El arte en la escuela

La historia que replico la conocí a través de la cuenta de Twitter de Rosa María Torres (@rosamariatorres), pedagoga y política ecuatoriana, quien compartió un artículo en su muy sugerente blog OTRAEDUCACION. La tituló: “Proyecto Restaurarte (Uruguay)”.

Poco tendría que agregar si no me animara la intención de difundir una experiencia tan poderosamente pedagógica, articuladora de sentidos, ejemplar en sí misma, de bajo costo económico (relativo, podrían decirme) y altísima inversión artística, intelectual y docente.

Pretendo, con estas líneas, comunicar un poco más el contenido del caso citado. En el fondo, me encantaría que alguna escuela, directora o maestra en Colima o México, descubriera que es posible repetir, adaptar, resideñar, enriquecer la idea en su escuela el próximo año. O, tal vez, alguien podría contestarme que ya se hizo o se lleva a cabo. ¡Las dos serían magníficas noticias!

El caso recoge un proyecto desarrollado en el Liceo No. 3 (escuela secundaria, para nosotros) de Paysandú, la segunda ciudad más grande de Uruguay. En pocas palabras, Rosa María Torres ilustra desde el inicio: “Este es un proyecto de arte en la escuela, en la escuela secundaria concretamente. Sencillo y extraordinario al mismo tiempo. Y con toque uruguayo”.

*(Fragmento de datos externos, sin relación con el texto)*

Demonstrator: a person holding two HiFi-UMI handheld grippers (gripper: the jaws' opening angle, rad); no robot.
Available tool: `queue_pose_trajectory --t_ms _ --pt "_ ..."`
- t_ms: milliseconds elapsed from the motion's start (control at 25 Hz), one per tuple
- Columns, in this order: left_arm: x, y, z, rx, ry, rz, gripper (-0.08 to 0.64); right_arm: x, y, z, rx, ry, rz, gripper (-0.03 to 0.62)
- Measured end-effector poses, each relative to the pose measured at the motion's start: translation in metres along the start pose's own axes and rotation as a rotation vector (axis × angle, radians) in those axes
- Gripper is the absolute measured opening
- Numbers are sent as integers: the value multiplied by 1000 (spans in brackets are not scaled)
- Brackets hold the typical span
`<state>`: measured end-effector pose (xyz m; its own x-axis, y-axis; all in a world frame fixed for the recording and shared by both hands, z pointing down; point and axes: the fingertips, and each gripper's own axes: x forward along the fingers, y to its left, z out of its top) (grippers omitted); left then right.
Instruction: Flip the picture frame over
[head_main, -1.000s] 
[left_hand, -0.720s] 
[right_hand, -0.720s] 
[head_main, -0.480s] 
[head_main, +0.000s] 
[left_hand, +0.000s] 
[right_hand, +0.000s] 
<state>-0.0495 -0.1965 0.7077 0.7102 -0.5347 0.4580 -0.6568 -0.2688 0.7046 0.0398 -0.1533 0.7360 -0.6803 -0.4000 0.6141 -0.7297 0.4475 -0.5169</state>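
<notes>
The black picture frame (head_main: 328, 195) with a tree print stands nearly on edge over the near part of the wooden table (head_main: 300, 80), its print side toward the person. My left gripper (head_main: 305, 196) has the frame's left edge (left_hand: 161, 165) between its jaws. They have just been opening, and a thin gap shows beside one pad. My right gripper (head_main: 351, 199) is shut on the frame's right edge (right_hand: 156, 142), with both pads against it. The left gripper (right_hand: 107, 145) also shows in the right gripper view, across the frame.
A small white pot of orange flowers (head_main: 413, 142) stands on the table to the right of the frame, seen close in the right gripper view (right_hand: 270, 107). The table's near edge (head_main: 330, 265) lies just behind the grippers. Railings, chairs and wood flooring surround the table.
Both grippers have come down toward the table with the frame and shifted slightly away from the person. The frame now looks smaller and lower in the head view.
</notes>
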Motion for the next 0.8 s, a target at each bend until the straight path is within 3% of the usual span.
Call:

Fotos y videos ilustran la experiencia contada por la voz de su autor, Fernando Irecio, un profesor comprometido, apasionado, como suelen serlo los extraordinarios. Me salto la historia completa e invito a leer el texto de Rosa María http://otra-educacion.blogspot.mx/2016/12/proyecto-restaurarte-uruguay.html o visitar el blog de Irecio.

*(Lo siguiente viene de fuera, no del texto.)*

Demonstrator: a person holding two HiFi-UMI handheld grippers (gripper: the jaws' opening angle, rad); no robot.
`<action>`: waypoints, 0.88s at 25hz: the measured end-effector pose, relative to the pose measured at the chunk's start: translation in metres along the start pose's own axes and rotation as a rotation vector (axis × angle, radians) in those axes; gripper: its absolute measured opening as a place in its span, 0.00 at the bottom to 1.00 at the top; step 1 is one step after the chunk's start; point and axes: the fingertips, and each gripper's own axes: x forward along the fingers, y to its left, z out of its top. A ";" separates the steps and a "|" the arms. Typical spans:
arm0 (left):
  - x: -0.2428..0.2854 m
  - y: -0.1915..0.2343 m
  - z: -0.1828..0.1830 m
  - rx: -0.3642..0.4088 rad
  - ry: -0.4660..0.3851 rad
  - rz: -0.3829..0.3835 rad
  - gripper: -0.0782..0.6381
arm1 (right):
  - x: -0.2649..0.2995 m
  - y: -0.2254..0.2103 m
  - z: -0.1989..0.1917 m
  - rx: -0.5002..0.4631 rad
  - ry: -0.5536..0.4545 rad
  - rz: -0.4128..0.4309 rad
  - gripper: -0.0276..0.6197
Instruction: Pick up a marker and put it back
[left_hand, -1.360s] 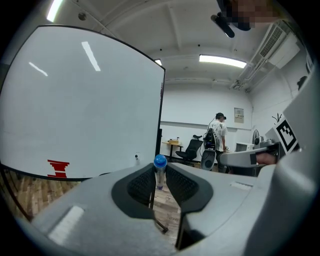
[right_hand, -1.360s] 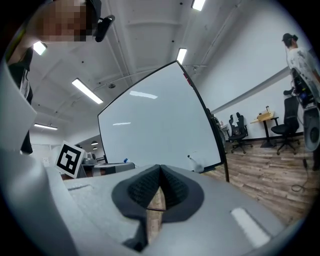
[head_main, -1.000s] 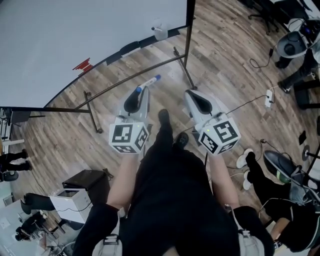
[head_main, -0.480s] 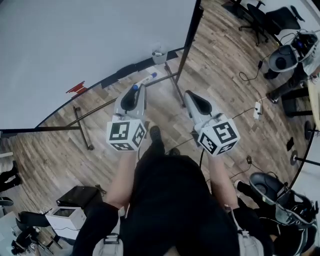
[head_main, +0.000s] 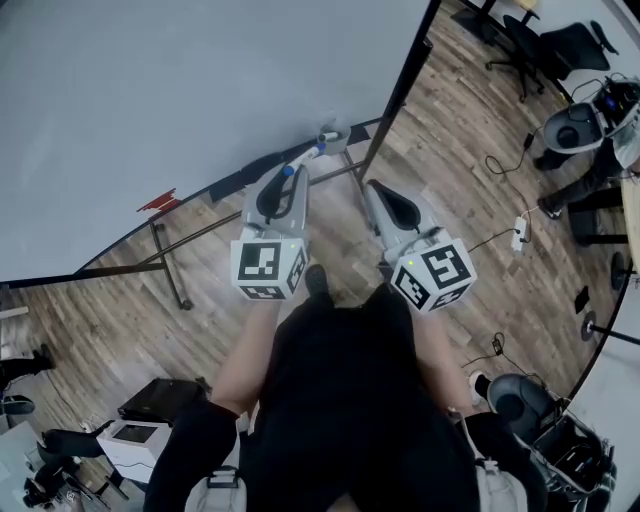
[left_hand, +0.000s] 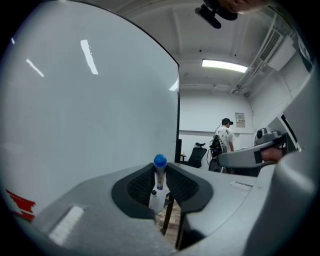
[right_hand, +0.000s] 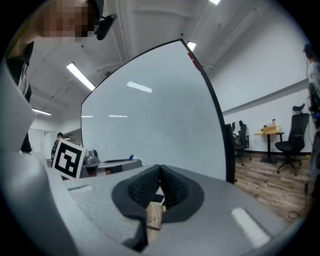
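Observation:
A white marker with a blue cap (head_main: 303, 160) sticks out of my left gripper (head_main: 283, 178), which is shut on its barrel. In the left gripper view the blue-capped marker (left_hand: 159, 172) stands upright between the black pads, close to the whiteboard (left_hand: 85, 110). Its tip points toward a small pale cup (head_main: 331, 139) on the whiteboard's lower ledge. My right gripper (head_main: 376, 192) hovers beside the left one, near the whiteboard's dark right post (head_main: 395, 95). Its pads (right_hand: 150, 187) meet with nothing between them.
The large whiteboard (head_main: 170, 90) fills the upper left, standing on metal legs (head_main: 168, 262). A red eraser (head_main: 158, 203) lies on its ledge. Office chairs (head_main: 545, 45) and floor cables (head_main: 505, 215) are at the right. Equipment (head_main: 130, 440) sits on the floor at lower left.
Both grippers have come closer to the whiteboard's lower ledge. The marker's blue cap now sits near the pale cup. The left gripper still holds the marker.

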 end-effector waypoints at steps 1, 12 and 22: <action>0.005 0.000 0.000 0.010 0.001 0.008 0.22 | 0.004 -0.003 -0.001 0.003 0.003 0.010 0.05; 0.078 -0.026 -0.031 0.182 0.132 0.201 0.22 | 0.007 -0.088 0.022 0.008 0.013 0.153 0.05; 0.129 -0.050 -0.067 0.257 0.286 0.393 0.22 | -0.006 -0.161 0.028 0.038 0.046 0.267 0.05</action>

El resultado es que cada alumno pinta su butaca con imágenes decididas libremente, adoptando un movimiento o artista, previa elección justificada. Pero cuidado, no se trata solo de restaurar y decorar una silla (que ya tendría valor), sino de desarrollar un ejercicio articulador de contenidos varios, con indagaciones estudiantiles, para armar el dibujo que habrán de plasmar en las sillas y paletas, con asesoría del profesor de arte.

El producto, además de bello, es extraordinario: “El aula transformada en taller y en galería de arte. Las obras no cuelgan de las paredes; son el mobiliario escolar”, escribe Rosa María.

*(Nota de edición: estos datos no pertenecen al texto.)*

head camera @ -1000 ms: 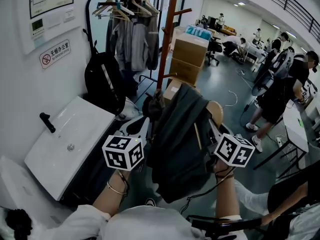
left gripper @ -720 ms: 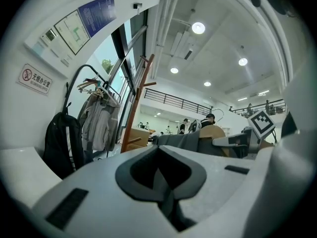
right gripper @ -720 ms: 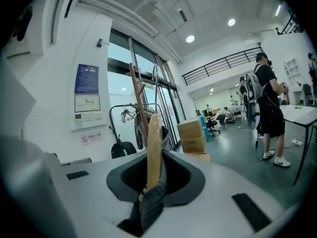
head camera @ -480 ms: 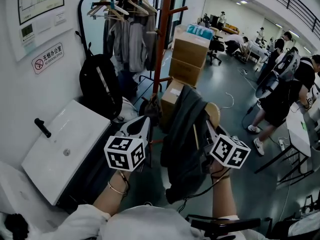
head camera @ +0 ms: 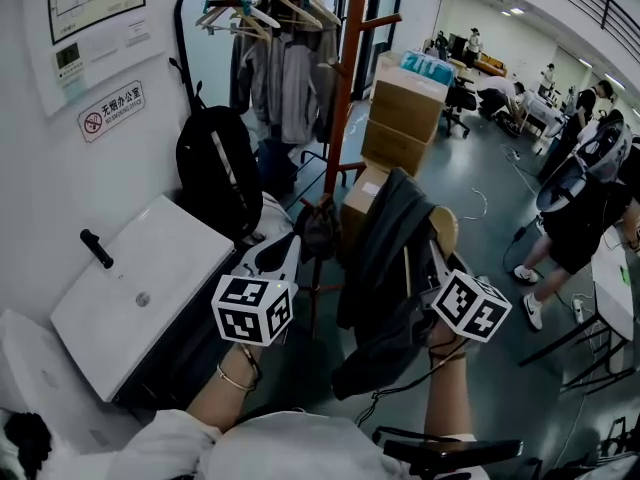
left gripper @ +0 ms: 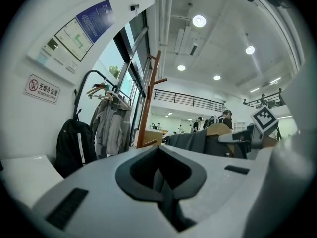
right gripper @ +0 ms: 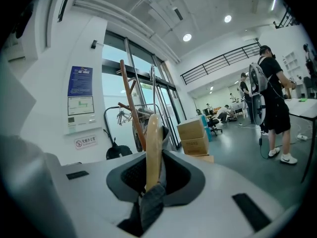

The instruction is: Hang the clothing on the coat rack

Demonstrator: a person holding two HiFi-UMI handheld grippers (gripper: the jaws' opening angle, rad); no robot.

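Fingers of my right gripper pinch narrowly on the hanger carrying the jacket, near the rack, not on it. My left gripper is closed, empty.

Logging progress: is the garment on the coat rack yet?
Not yet: the garment hangs from the right gripper, on no peg of the coat rack.

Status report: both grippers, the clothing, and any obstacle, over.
Left gripper shut, empty. Right gripper shut on wooden hanger carrying dark garment. Coat rack ahead, not yet reached. Dark bag on its lower peg.
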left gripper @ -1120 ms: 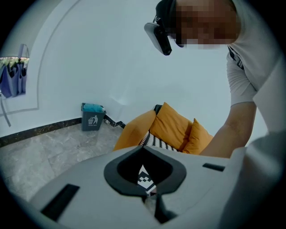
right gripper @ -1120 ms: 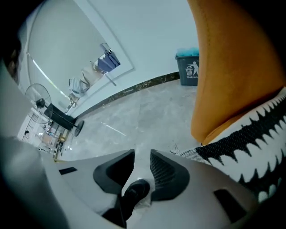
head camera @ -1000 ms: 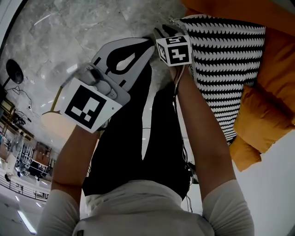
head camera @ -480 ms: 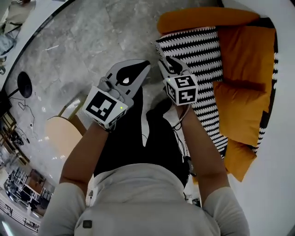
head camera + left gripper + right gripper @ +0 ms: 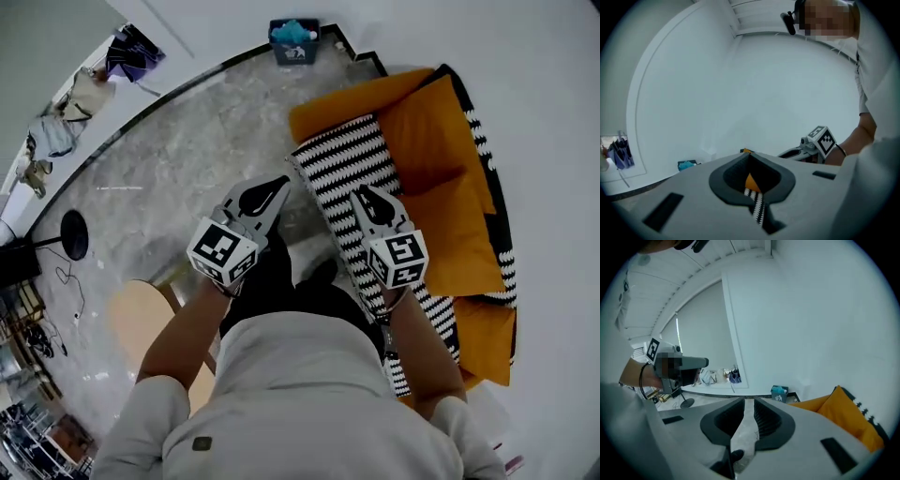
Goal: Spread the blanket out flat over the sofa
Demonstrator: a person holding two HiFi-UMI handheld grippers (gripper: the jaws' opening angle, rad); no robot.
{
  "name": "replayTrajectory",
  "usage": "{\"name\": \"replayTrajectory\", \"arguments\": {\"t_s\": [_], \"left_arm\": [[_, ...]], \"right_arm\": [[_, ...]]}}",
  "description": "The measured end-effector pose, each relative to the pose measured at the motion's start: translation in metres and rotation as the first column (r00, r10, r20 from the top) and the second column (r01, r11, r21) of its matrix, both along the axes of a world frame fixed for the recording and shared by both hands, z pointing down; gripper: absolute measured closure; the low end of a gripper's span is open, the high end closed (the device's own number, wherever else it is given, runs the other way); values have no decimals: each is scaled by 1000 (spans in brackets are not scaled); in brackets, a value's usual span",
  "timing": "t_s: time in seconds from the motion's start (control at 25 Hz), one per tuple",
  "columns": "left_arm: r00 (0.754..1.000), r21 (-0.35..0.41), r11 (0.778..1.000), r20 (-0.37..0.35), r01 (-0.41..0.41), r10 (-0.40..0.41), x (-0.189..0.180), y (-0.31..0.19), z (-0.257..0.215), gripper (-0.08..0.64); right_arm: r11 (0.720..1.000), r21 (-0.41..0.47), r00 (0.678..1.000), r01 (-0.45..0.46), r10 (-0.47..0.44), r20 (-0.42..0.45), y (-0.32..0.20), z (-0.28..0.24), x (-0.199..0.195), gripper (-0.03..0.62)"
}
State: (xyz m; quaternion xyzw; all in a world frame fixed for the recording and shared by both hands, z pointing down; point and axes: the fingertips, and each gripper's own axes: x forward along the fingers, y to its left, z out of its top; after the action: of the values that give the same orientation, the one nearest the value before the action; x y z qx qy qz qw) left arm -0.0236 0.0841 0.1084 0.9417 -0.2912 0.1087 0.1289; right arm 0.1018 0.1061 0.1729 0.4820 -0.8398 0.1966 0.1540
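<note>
Along the sofa's [image 5: 441,141] seat and front edge lies the black-and-white blanket [image 5: 347,173], in one long strip from the near end to the far armrest. The orange back cushions behind it are uncovered. Neither gripper holds it. The left gripper [image 5: 272,187] hangs off the sofa's front over the floor, its jaws pressed together on nothing, with only a sliver of blanket and sofa showing past them. The right gripper [image 5: 364,195] hangs above the sofa's front edge. Its jaws have just been closing and stand partly spread, with bare floor visible between them.

A second ago both grippers were low at the sofa's front, right at the blanket's edge. Now they are lifted well clear of it and the whole sofa has come into sight. I judge the spreading is done or nearly so, with the strip looking flat.
</note>
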Motion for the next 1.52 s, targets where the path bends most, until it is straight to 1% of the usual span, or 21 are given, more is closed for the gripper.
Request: {"name": "replayTrajectory", "arguments": {"t_s": [0.12,0.28,0.36,0.48,0.6,0.8,0.92,1.08,1.28,1.36,1.52], "left_arm": [[1000,63,998,-2,-17,17,13,26,-34,551],[1000,140,990,0,-28,29,21,57,-70,551],[1000,171,985,6,-26,26,24,73,-85,551],[1000,202,979,6,-3,2,23,97,-103,551],[1000,210,977,-3,30,-30,17,120,-117,551],[999,180,983,17,48,-52,2,156,-116,551],[998,198,978,15,59,-63,-13,170,-129,551],[998,213,975,1,60,-62,-35,184,-146,551],[1000,232,972,-2,25,-25,-65,211,-156,551],[1000,239,971,4,12,-13,-82,223,-156,551],[1000,248,969,-20,15,-11,-121,250,-161,551]], "right_arm": [[994,105,1000,-14,14,4,29,-54,21,530],[970,244,1000,2,0,-6,60,-115,34,555],[957,290,1000,16,-16,-5,75,-136,40,561],[943,332,999,31,-35,7,98,-157,49,565],[933,355,998,53,-60,10,115,-170,51,565],[928,360,995,98,-100,-12,145,-183,45,565],[924,368,994,107,-108,-17,160,-193,36,565],[922,371,994,105,-104,-25,179,-204,13,565],[917,385,994,105,-92,-51,205,-217,-21,565],[915,392,996,91,-79,-48,216,-220,-36,565],[913,401,997,72,-57,-48,242,-226,-71,565]]}}
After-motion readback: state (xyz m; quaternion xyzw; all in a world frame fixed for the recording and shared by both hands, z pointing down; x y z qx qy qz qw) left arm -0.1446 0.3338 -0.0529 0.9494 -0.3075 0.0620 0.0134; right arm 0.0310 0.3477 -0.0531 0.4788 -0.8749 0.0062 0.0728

Otro ejemplo estupendo, una muestra de que la voluntad, la creatividad, la sensibilidad y el trabajo en equipo, desafiando a los estudiantes, puede construir una escuela distinta, mejor, otra escuela.

Comentarios

  1. Hola Juan Carlos, quisiera darte las gracias por tu tiempo y por referirte a nuestro proyecto. Que bueno que se pueda replicar y que lo tengan en cuenta… la verdad que han trabajado mucho los alumnos para apropiarse del espacio donde pasan muchas horas del día, estoy a tu disposición si necesitas algo, te puedo mandar el proyecto y si tienen alguna consulta no hay problema que me escriban.

    Te paso el link de mi blog: (en tu nota dice .mx y es .com)
    y también comparto contigo la página de facebook que esta todo el proceso. Saludos y nuevamente Gracias.

    https://www.facebook.com/comunicacionvisualyarte/

    http://fernandoirecio.blogspot.com.uy/

  2. Ricardo Martínez Rodríguez dice:

    Me gusta mucho comentar sobre diversos temas,lo hago en el Suplemento Semanal del Comentario con el nombre de: “De Música y Otras Cosas”, me gustaría mucho poder hacerlo en este espacio.